17 | CYSWIS

549 101 12
                                    

// Tidak ada, kata-kata mereka yang mengatasnamakan perbedaan untuk membunuh perlahan"

.

.

.

__________________

****

Langit memang cerah membiru diatas, tapi disini, di tempat ini sekarang tidak ada canda tawa lagi, atau hanya gurauan kecil lagi. Yang tersisah hanyalah perasaan gelisah, dan kekalutan yang membalut luka.

Luka yang diterima tak seberapa, tapi menghilangkan perasaan bersalah yang tidak akan pernah bisa.

Jimin menggigit bibir bawahnya kuat-kuat, menahan segala amarah yang tak bisa dia bendung lagi. Nafasnya memburu, tidak tahu dia habis berlari dari apa.

Wajahnya yang babak belur sampai berubah warna dia hiraukan, fikirannya kacau, dengan tangan tak bisa berhenti bergetar. Berulang kali dia berusaha menghentikan getaran itu, tapi semakin dia berusaha, semakin dia mengingat kejadian kemarin yang hampir bisa menghabisi nyawanya kapan saja.

Dibalik kaca mobil itu, Jimin melihat burung terbang bebas di atas langit, sesekali hinggap di pohon atau perumahan, tanpa seorangpun yang bisa mencegah bahkan melarangnya. Burung-burung itu bebas, membuatnya iri.

"Jim, kau mendengar ku tidak?" Suara Jisoo mulai terdengar, Jimin mengalihkan perhatiannya.

"Apa?"

"Lukamu, apa kita perlu ke rumah sakit?" tanya Jisoo sekali lagi, sudah terhitung dua kali dia menanyakan pertanyaan yang sama. "Tidak usah..." dan dua kali juga Jimin menjawab dengan jawaban yang sama.

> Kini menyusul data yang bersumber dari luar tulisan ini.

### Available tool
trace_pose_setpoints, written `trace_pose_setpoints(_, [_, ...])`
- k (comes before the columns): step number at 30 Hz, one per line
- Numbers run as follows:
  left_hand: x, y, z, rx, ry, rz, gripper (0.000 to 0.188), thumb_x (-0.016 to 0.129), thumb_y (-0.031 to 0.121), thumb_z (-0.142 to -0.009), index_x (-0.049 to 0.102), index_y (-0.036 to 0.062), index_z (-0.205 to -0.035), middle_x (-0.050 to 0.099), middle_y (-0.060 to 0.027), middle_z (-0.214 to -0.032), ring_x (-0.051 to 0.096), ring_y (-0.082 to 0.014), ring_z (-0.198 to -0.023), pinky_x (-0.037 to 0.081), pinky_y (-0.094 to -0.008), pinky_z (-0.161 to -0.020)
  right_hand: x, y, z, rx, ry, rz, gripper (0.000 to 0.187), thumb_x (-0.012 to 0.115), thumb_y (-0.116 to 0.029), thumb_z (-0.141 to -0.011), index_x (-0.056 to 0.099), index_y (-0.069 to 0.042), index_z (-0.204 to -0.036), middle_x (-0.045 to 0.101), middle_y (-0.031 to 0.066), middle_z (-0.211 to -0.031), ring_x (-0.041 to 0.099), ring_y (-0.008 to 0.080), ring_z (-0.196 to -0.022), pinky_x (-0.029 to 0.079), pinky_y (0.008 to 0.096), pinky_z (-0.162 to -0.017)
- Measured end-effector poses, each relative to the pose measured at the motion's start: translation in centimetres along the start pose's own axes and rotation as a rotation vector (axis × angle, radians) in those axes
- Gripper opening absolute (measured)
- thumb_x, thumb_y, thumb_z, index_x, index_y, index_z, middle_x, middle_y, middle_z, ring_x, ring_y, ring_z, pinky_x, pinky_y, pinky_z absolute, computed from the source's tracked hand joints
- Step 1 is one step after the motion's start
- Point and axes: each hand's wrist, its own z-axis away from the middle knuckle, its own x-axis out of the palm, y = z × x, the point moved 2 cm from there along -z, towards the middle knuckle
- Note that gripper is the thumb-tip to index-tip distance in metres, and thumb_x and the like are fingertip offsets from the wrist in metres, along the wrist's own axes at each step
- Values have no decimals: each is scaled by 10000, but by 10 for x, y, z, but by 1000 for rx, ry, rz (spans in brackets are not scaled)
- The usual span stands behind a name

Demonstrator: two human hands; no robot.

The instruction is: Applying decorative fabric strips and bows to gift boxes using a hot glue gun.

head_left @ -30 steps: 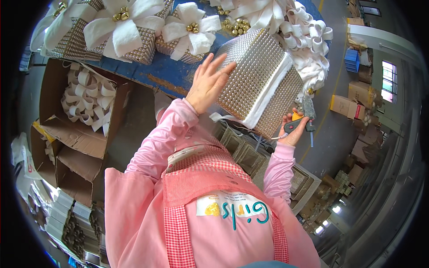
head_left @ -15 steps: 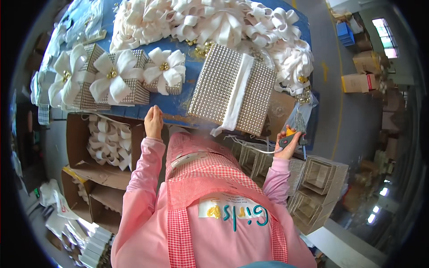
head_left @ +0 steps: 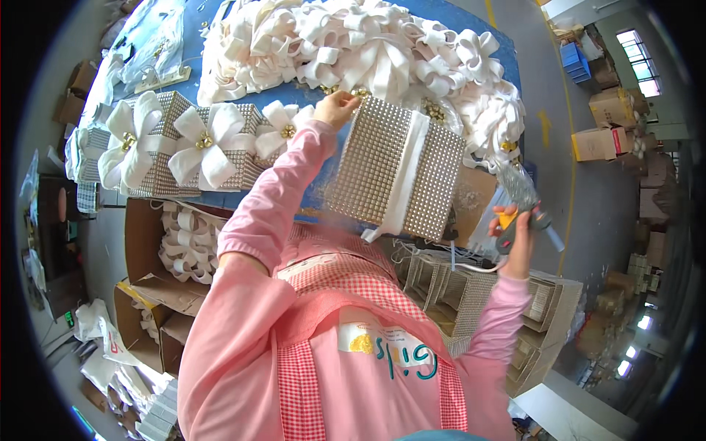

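A pink top (head_left: pixel 368 404) carries large teal stitched letters, upside down in this view, over a white patch whose finer print is too small to read; a red-checked apron (head_left: pixel 353 290) covers it. The right hand (head_left: pixel 521 244) has its grip closed around a glue gun (head_left: pixel 540 218), off the surface's near right corner. A beaded box (head_left: pixel 371 162) with a white band (head_left: pixel 404 173) lies at the near edge of the blue surface (head_left: pixel 452 18). At its far left corner the left hand (head_left: pixel 336 110) has its fingertips together; whether they hold anything I cannot tell. Three flower-topped boxes (head_left: pixel 212 143) line the near edge toward the left corner. White loops (head_left: pixel 331 44) are heaped along the far edge. Beyond the right edge, a carton (head_left: pixel 599 144) bears a red mark, its lettering too small to read.
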Motion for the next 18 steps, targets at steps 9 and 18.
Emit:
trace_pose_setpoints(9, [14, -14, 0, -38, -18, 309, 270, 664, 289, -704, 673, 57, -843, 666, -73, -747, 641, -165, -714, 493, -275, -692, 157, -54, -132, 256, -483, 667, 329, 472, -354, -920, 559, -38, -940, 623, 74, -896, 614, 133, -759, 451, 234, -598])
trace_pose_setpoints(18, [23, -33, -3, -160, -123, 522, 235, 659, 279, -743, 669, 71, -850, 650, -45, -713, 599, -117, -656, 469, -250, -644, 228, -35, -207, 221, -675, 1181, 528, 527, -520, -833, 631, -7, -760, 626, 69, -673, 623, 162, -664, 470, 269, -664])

Jisoo yang duduk di kursi penumpang depan menghelah nafas panjang, kekacauan yang tengah mereka alami ini, adalah salahnya. Semua luka dan tekanan yang mereka dapatkan selama berada disini, juga adalah salahnya.

Sudah tidak terhitung lagi Jisoo menyalahkan dirinya sendiri, dia untuk pertama kalinya menyesal telah memilih jalan ini.

Mobil mereka melaju pelan di sepanjang jalan menuju pasar traditional Punjab, Taehyung mengendarainya dengan hati-hati, walau kondisinya belum pulih seutuhnya, dia tetap memaksa untuk mengambil alih.

Jisoo awalnya menolak, dengan alasan dia saja tidak bisa tidur, menjaga Taehyung yang meracau hebat dalam keadaan tidak sadarkan diri, walaupun paginya laki-laki itu seperti telah pulih kembali.

Tapi taehyung tetap bersikukuh, Taehyung yang keras kepala, sama seperti dirinya.

"Maafkan aku..."

"Seulgi, hentikan. Sudah berapa kali kau meminta maaf pada kami. Ini semua bukan seluruhnya salah mu, kau tahu itu" Jisoo menggeleng pelan. Dilihatnya Seulgi yang duduk dikursi penumpang belakang hanya bisa merundukan kepala, menahan tangis agar tak mendesak keluar.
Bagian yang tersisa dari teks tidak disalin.